Koncert Tadeusza Nalepy w kieleckim WDK, grudzień 2003 r .W tle z gitarą jego syn, Piotr. |
Wczoraj minęła 5 rocznica śmierci ojca polskiego bluesa, Tadeusza Nalepy. Zadebiutował pół wieku temu razem z wychowaną w Ostrowcu Mirą Kubasińską. W 1965 roku urodził im się syn Piotr (chłopiec ze słynnej okładki płyty Blues). Przez ostatnie pięć lat życia ojca grał z nim w zespole. A przedwczoraj Piotr Nalepa z grupą Brekaout Tour wystąpił u nas ponownie. Wspominaliśmy lata 70-te, gdy Breakout koncertował w Kielcach z okazji Święta Prasy....

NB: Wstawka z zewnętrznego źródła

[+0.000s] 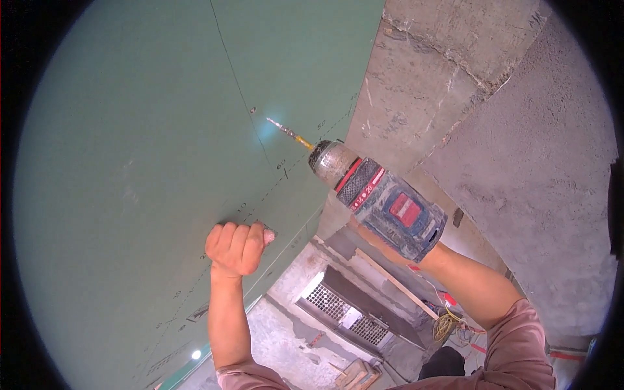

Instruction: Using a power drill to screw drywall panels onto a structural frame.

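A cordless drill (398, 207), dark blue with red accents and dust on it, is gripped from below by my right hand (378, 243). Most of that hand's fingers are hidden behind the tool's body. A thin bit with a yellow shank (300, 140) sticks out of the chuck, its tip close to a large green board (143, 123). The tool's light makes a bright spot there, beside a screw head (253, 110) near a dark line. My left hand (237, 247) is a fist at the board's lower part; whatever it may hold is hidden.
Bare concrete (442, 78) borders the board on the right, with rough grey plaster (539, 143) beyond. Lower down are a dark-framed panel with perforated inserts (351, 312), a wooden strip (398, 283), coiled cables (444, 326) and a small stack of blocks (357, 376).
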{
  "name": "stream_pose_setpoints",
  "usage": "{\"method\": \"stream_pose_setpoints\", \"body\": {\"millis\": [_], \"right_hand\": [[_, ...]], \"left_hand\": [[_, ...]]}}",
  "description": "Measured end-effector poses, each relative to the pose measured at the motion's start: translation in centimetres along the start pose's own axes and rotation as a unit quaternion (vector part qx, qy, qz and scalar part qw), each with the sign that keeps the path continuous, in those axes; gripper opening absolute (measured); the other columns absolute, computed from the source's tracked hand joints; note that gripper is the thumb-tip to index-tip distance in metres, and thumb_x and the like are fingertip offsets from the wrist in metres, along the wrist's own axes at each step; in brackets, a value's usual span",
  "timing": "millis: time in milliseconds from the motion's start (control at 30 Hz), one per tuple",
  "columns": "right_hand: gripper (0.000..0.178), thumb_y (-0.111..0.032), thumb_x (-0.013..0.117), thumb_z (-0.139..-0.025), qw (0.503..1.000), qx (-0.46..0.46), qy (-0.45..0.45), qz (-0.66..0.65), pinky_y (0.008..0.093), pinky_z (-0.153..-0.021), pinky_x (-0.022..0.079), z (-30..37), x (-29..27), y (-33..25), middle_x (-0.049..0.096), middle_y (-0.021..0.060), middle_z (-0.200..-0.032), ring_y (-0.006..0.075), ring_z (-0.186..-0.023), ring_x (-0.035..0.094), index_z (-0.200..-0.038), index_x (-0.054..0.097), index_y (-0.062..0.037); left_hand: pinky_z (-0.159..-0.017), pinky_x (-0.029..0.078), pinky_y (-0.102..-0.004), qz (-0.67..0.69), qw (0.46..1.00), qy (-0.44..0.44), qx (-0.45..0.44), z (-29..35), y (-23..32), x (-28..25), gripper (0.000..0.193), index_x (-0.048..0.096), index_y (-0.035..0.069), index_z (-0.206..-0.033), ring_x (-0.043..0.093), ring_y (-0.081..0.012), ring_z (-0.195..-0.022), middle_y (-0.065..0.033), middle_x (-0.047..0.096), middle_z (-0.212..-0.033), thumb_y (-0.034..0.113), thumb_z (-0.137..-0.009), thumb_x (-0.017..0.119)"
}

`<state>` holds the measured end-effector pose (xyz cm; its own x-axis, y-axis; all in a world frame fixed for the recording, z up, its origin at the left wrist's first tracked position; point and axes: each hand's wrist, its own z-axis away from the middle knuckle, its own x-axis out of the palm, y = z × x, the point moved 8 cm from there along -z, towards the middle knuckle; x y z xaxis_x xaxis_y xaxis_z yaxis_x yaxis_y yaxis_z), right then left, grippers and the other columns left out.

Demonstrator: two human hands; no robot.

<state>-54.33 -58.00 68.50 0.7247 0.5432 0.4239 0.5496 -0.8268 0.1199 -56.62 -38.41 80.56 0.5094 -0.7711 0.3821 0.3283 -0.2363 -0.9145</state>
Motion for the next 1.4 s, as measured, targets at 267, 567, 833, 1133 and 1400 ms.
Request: {"method": "stream_pose_setpoints", "body": {"millis": [267,567,833,1133,1400], "right_hand": [[0.023,-0.012,0.077,-0.072,0.998,-0.009,0.009,-0.063,0.0333,-0.065,0.050,-0.5,-1.2,-0.7,0.066,0.0074,-0.084,0.0234,-0.074,0.064,-0.092,0.066,-0.0076],[0.021,-0.010,0.076,-0.071,0.997,-0.062,-0.007,-0.046,0.0325,-0.062,0.051,-1.1,-2.5,-1.7,0.065,0.0081,-0.080,0.0228,-0.070,0.063,-0.088,0.065,-0.0062],[0.024,-0.009,0.078,-0.071,0.974,0.117,-0.039,-0.190,0.0289,-0.069,0.053,-1.3,-2.5,0.0,0.067,0.0053,-0.083,0.0120,-0.077,0.065,-0.091,0.065,-0.0052],[0.033,-0.013,0.078,-0.069,0.999,0.003,-0.022,-0.050,0.0310,-0.071,0.052,-1.9,-4.5,-1.6,0.067,0.0106,-0.086,0.0203,-0.076,0.066,-0.096,0.062,-0.0022],[0.036,-0.013,0.077,-0.068,0.998,0.008,-0.014,-0.063,0.0316,-0.070,0.052,-2.2,-5.6,-2.3,0.066,0.0120,-0.085,0.0236,-0.074,0.066,-0.099,0.061,-0.0018]], "left_hand": [[-0.046,0.025,-0.0277,-0.010,1.000,-0.004,-0.002,-0.3,1.1,-0.4,0.023,0.056,0.009,-0.072,0.037,-0.0141,-0.048,0.0018,0.040,-0.056,0.021,-0.091,0.062],[-0.046,0.025,-0.0290,-0.011,1.000,-0.010,-0.011,-0.4,2.0,-0.5,0.022,0.057,0.008,-0.076,0.038,-0.0158,-0.048,-0.0002,0.043,-0.057,0.021,-0.093,0.060],[-0.045,0.026,-0.0304,-0.006,1.000,-0.017,-0.020,-0.5,2.1,-0.8,0.020,0.058,0.006,-0.078,0.039,-0.0168,-0.047,-0.0019,0.045,-0.058,0.019,-0.094,0.058],[-0.045,0.025,-0.0275,-0.008,1.000,0.000,-0.022,-1.3,2.4,-0.8,0.025,0.055,0.009,-0.069,0.035,-0.0142,-0.048,0.0013,0.038,-0.055,0.020,-0.091,0.061],[-0.045,0.025,-0.0274,-0.004,1.000,0.000,-0.028,-1.4,2.7,-0.8,0.021,0.055,0.008,-0.072,0.036,-0.0149,-0.049,0.0005,0.038,-0.057,0.019,-0.088,0.063]]}}
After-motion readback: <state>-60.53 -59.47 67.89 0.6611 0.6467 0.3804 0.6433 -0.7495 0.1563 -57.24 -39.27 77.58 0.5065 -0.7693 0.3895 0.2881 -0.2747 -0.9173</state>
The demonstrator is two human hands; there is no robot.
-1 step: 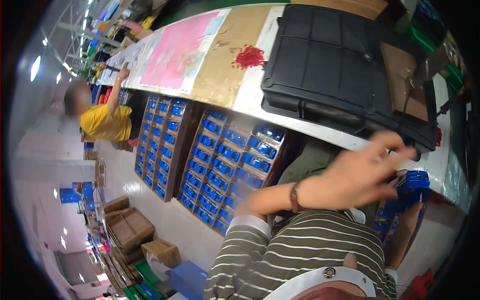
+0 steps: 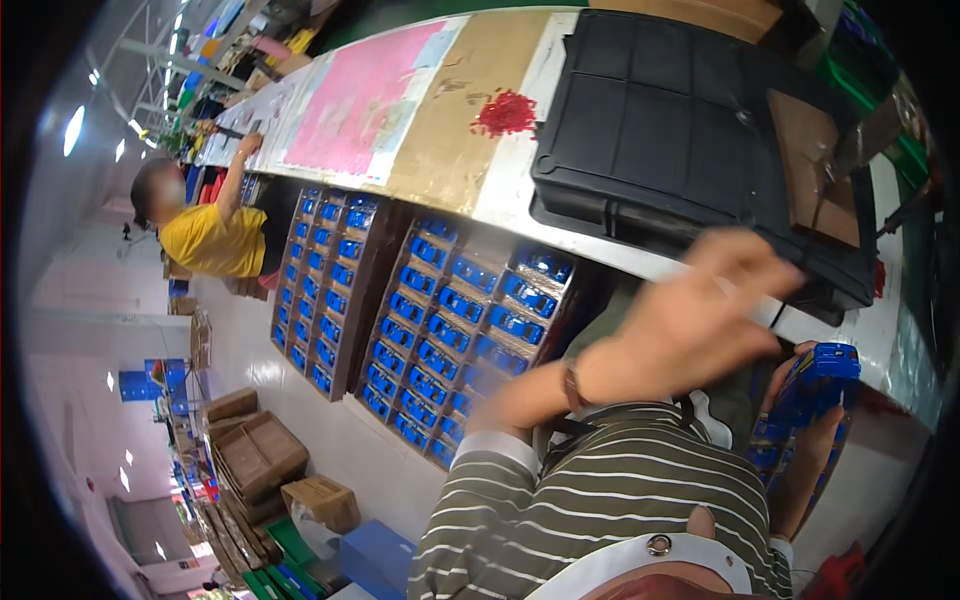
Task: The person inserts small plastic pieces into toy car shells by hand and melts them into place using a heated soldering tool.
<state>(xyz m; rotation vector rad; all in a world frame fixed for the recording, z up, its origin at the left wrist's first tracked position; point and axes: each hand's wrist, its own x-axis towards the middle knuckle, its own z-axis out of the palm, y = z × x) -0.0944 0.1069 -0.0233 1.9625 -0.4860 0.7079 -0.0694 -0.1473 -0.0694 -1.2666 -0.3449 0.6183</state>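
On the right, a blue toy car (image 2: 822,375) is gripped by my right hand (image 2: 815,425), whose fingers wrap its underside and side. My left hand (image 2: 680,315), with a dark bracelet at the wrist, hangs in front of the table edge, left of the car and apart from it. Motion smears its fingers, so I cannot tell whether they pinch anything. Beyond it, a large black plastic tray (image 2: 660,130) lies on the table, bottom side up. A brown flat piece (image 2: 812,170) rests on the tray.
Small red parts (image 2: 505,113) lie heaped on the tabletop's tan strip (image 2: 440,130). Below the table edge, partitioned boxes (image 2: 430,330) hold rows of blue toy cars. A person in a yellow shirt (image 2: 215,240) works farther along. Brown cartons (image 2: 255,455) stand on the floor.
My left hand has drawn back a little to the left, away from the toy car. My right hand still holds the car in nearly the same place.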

W styczniu 2003 roku rozmawiałem z Mirą Kubasińską, wspominałem jej koncert na kieleckim stadionie, gdy wystąpiła w kusym, bordowym kostiumie z zamszu... |
W tym samym roku 2003 Tadeusz Nalepa koncertował ze swym synem Piotrem w Wojewódzkim Domu Kultury |
W rodzinnym Rzeszowie postawiono mu pomnik |
Przedwczoraj Piotr Nalepa (z lewej) wystąpił z zespołem Breakout Tour w Domu Środowisk Twórczych - zabrakło biletów i miejsc |
Słowa tej piosenki wciąż prowokują do pytania: być czy mieć ?
Kiedy byłem małym chłopcem, hej, wziął mnie ojciec i tak do mnie rzekł:
Najważniejsze co się czuje, słuchaj zawsze głosu serca, hej.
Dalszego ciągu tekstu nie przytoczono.